After an ideation pipeline completes, you can extract the most important features from the trained model and create a refined feature list. This dimensionality reduction step typically improves model performance by removing noise features.
Get the Best Model from a Pipeline¶
Retrieve the model trained during ideation:
client = fb.Configurations().get_client()
# Find pipelines for your use case
response = client.get("/pipeline", params={"use_case_id": use_case_id})
pipeline = response.json()["data"][0] # most recent
pipeline_id = pipeline["_id"]
# Get model IDs from the model-train step
response = client.get(f"/pipeline/{pipeline_id}")
pipeline_data = response.json()
ml_model_id = None
for group in pipeline_data["groups"]:
for step in group["steps"]:
if step["step_type"] == "model-train" and step.get("ml_model_ids"):
ml_model_id = step["ml_model_ids"][0]
break
Create a Feature List from Key Importance¶
Extract the top features by importance from the ideation model:
response = client.post(
"/feature_list_from_model",
json={
"mode": "Feature key importance based",
"ml_model_id": ml_model_id,
"top_n": 200,
"importance_threshold_percentage": 0.90,
},
)
task_id = response.json()["id"]
task = wait_for_task(client, task_id)
Parameters:
| Parameter | Type | Required | Description |
|---|---|---|---|
mode |
string | Yes | Selection mode: "Feature key importance based" or "Feature importance based" |
ml_model_id |
string | Yes | ID of the trained model to extract features from |
top_n |
integer | No | Maximum number of feature keys to select (default: 200, max: 500) |
importance_threshold_percentage |
float | No | Cumulative importance threshold between 0 and 1 (default: 0.90) |
feature_list_name |
string | No | Custom name for the generated feature list |
The endpoint selects features until either top_n is reached or the cumulative importance exceeds the threshold, whichever comes first. The "Feature key importance based" mode unbundles dictionary features and extracts the most important keys, creating a single feature for each selected key. The "Feature importance based" mode keeps dictionary features as-is and selects at the individual feature level.

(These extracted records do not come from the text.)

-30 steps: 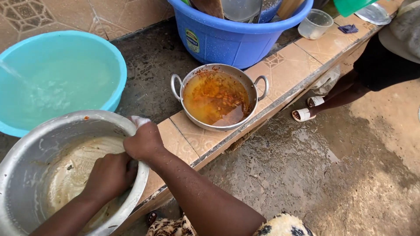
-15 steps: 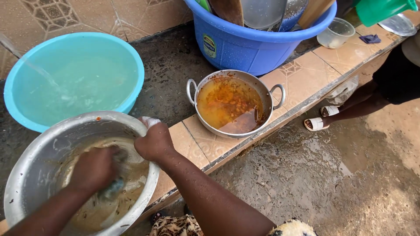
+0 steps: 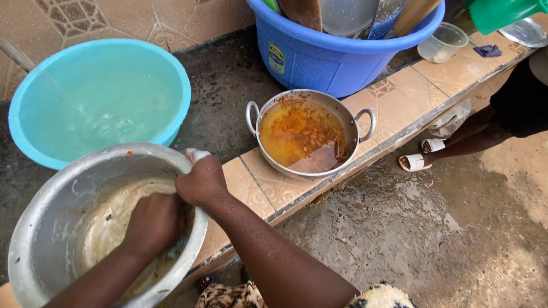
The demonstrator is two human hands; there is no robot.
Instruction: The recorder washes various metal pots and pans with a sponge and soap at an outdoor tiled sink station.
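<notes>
Nearest, tilted at the lower left edge of the tiled ledge [image 3: 260, 188]: large metal basin [image 3: 51, 211], inner wall smeared with pale soapy film. Left hand [image 3: 154, 223] down inside the basin, fingers curled against the near wall, pressed on something hidden beneath; impossible to tell what, or whether clamped on it. Right hand [image 3: 201, 181] closed over the basin's rim, thumb and fingers pinching the metal edge, a bit of white foam showing just above the knuckles. Hands close together, nearly touching at the rim. Patterned sleeve or garment [image 3: 228, 296] at the bottom edge.

Farther along the ledge, to the right: two-handled metal pot [image 3: 308, 94], holding orange oily liquid with residue up the sides, resting partly on the tiles. Left of it, on the dark wet ground: light blue plastic bowl [image 3: 171, 74] filled with clear water, a thin stream falling in from the upper left.

Beyond the pot: deep blue plastic tub [image 3: 337, 57] stacked with washed utensils and wooden handles. Farther right on the tiles: small clear plastic cup [image 3: 442, 43] and a scrap of blue cloth [image 3: 488, 50]. Off the ledge at right, another person's foot in a white sandal [image 3: 414, 162] on wet concrete.
</notes>
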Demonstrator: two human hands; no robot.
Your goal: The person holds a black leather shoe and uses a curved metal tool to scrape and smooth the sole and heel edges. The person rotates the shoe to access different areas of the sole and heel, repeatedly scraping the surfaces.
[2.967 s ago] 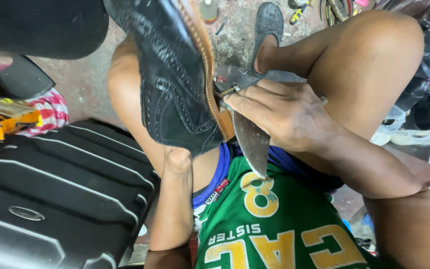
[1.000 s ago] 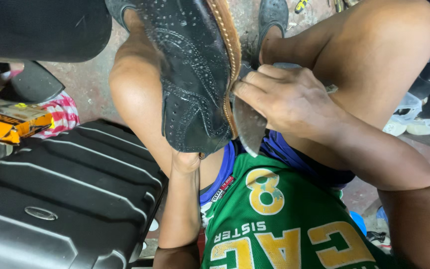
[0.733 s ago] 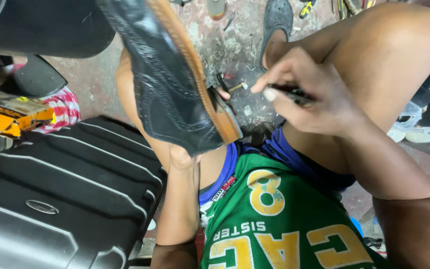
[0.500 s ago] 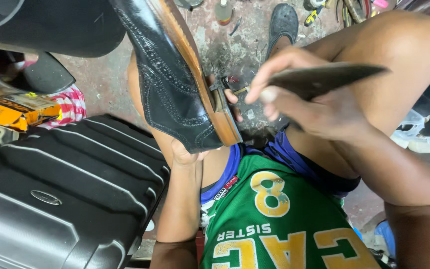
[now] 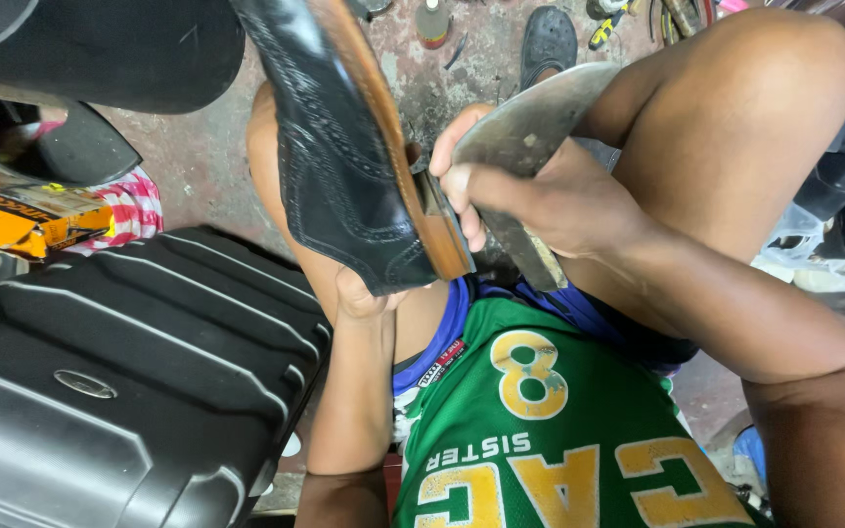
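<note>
A black brogue shoe (image 5: 339,166) with a brown leather sole edge is propped upright between my knees, toe end down. My left hand (image 5: 359,298) holds it from underneath, mostly hidden behind the shoe. My right hand (image 5: 540,200) grips a broad, worn metal blade (image 5: 525,132), its lower end pointing down past my fingers. The fingertips of that hand touch the shoe's heel beside the sole edge. My right thigh lies just behind the blade.
A black ribbed hard-shell suitcase (image 5: 119,372) fills the lower left. A yellow box (image 5: 22,210) and a checked cloth (image 5: 134,210) lie at the left. On the stained concrete floor (image 5: 202,161) at the top lie a dark sandal (image 5: 548,39), a small bottle (image 5: 432,20) and tools.
My right hand lifted the blade off the shoe's sole, swung it out sideways, then brought it back against the heel. The shoe tilted a little in my left hand.
</note>
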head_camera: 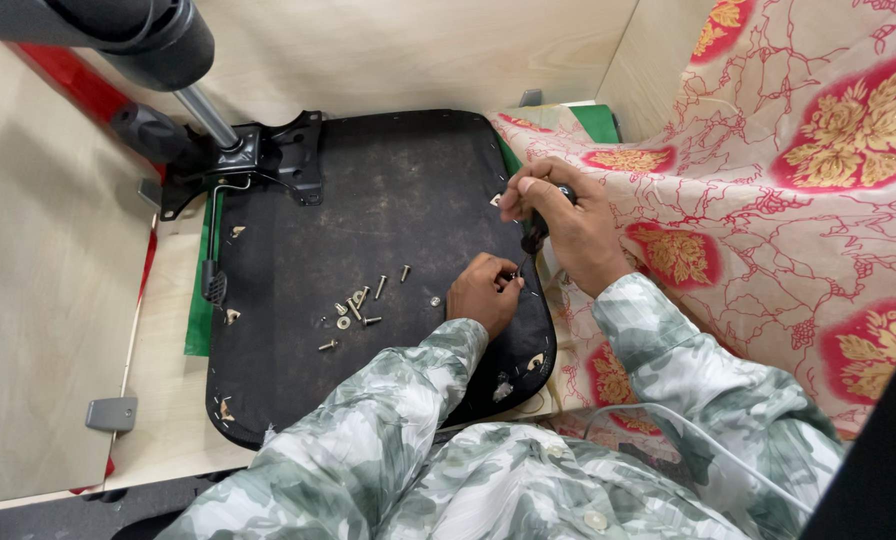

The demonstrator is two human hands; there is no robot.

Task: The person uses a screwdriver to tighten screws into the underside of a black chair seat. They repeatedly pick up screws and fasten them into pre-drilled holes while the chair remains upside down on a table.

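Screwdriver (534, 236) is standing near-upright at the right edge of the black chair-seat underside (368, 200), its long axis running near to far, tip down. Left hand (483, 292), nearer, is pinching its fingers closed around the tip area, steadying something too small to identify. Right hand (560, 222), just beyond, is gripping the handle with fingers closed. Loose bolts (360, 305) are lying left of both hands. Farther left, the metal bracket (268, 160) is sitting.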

Inspect the Refined Feature List¶
feature_list_from_model_id = task.get("payload", {}).get("output_document_id")
response = client.get(f"/feature_list_from_model/{feature_list_from_model_id}")
result = response.json()
feature_list_id = result["feature_list_id"]

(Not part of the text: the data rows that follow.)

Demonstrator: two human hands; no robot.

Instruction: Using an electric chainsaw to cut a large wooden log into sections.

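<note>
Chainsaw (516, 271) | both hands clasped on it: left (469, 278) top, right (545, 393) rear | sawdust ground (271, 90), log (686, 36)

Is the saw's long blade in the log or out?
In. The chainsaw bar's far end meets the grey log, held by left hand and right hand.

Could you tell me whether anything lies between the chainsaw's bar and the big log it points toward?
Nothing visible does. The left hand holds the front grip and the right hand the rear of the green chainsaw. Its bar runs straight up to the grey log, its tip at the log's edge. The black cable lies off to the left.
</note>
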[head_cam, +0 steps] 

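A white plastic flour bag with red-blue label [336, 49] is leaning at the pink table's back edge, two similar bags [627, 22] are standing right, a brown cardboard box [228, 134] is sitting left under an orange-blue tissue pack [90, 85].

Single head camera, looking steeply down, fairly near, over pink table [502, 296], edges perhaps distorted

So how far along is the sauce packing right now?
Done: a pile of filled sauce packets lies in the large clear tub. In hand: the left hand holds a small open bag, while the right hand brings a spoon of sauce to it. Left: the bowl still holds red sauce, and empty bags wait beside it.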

feature_keys_count = result["feature_keys_created_count"]
# Get full feature list details
response = client.get(f"/feature_list/{feature_list_id}")
feature_list = response.json()
print(f"Features: {len(feature_list['feature_ids'])}")
Feature list from model response fields (GET /feature_list_from_model/{id}):
| Field | Type | Description |
|---|---|---|
id |
string | Feature list from model ID |
mode |
string | Selection mode used |
ml_model_id |
string | Source model ID |
top_n |
integer | Maximum features requested |
importance_threshold_percentage |
float | Cumulative importance threshold used |
feature_keys_created_count |
integer | Number of feature keys selected |
features_selected_count |
integer | Number of individual features created |
feature_list_id |
string | ID of the generated feature list |
Feature list response fields (GET /feature_list/{id}):
| Field | Type | Description |
|---|---|---|
id |
string | Feature list ID |
name |
string | Feature list name |
feature_ids |
array | List of feature IDs in this list |
Adding custom features
To augment a feature list with additional features (e.g., SDK-created features), use the SDK's FeatureList API. See the SDK Reference for details.